The exact lines from the start of the material below through the line holding "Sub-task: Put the" are the answer; return those, pictures excluded.
------ The data
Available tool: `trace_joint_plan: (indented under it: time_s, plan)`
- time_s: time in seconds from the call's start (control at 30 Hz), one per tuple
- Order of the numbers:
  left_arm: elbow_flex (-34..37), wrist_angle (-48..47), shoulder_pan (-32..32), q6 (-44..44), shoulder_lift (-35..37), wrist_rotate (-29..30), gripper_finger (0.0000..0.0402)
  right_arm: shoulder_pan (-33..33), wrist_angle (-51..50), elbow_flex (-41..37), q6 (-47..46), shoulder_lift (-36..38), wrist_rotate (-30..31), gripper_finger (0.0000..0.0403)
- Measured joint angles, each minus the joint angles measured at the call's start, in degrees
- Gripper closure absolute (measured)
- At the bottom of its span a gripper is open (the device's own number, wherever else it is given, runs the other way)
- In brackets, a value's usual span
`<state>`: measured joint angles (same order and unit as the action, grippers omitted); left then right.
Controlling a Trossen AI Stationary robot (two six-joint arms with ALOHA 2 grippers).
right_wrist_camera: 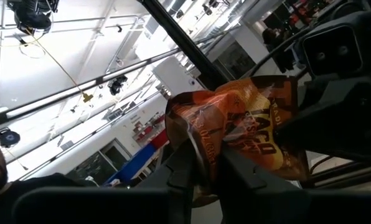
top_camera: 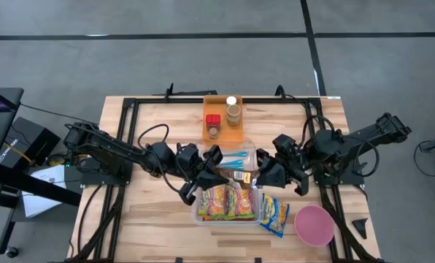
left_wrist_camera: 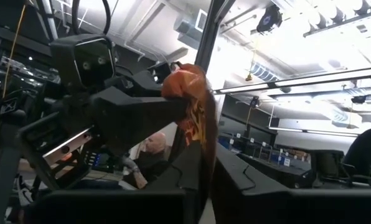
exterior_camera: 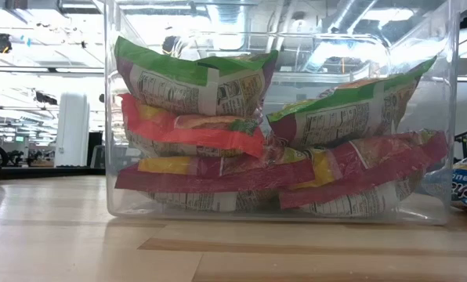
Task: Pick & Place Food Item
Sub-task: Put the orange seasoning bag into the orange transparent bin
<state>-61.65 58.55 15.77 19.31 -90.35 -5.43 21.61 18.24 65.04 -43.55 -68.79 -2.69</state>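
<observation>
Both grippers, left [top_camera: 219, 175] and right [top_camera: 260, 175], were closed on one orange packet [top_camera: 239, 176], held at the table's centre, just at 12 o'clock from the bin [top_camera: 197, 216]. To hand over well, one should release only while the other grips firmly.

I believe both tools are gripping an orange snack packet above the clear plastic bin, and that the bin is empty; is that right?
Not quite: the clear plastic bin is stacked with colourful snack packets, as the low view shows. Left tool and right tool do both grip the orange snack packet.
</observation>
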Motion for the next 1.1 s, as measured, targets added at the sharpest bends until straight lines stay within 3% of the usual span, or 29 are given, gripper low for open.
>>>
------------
- [Solution to this task]:
Available tool: `trace_joint_plan: (indented under it: time_s, plan)`
- time_s: time in seconds from the call's start (control at 30 Hz), one per tuple
- Order of the numbers:
  left_arm: elbow_flex (-34..37), wrist_angle (-48..47), shoulder_pan (-32..32), q6 (-44..44), shoulder_lift (-35..37), wrist_rotate (-29..30), gripper_finger (0.0000..0.0402)
  right_arm: shoulder_pan (-33..33), wrist_angle (-51..50), elbow_flex (-41..37), q6 (-47..46), shoulder_lift (-36..38), wrist_rotate (-30..31), gripper_finger (0.0000..0.0403)
- Measured joint angles, each minus the joint angles measured at the call's start, in degrees
- Gripper closure absolute (measured)
- At the bottom of its span a gripper is open (the device's own number, wherever else it is given, runs the other way)
- In brackets, a value's usual span
`<state>`: measured joint angles (same order and unit as the action, grippers omitted); left then right.
Controlling a Trossen AI Stationary robot (two six-joint arms with ALOHA 2 grippers).
right_wrist_camera: 
top_camera: 
left_wrist_camera: 
exterior_camera: 
Task: Pick & Place Food Item
Sub-task: Put the orange seasoning bag into the orange transparent bin

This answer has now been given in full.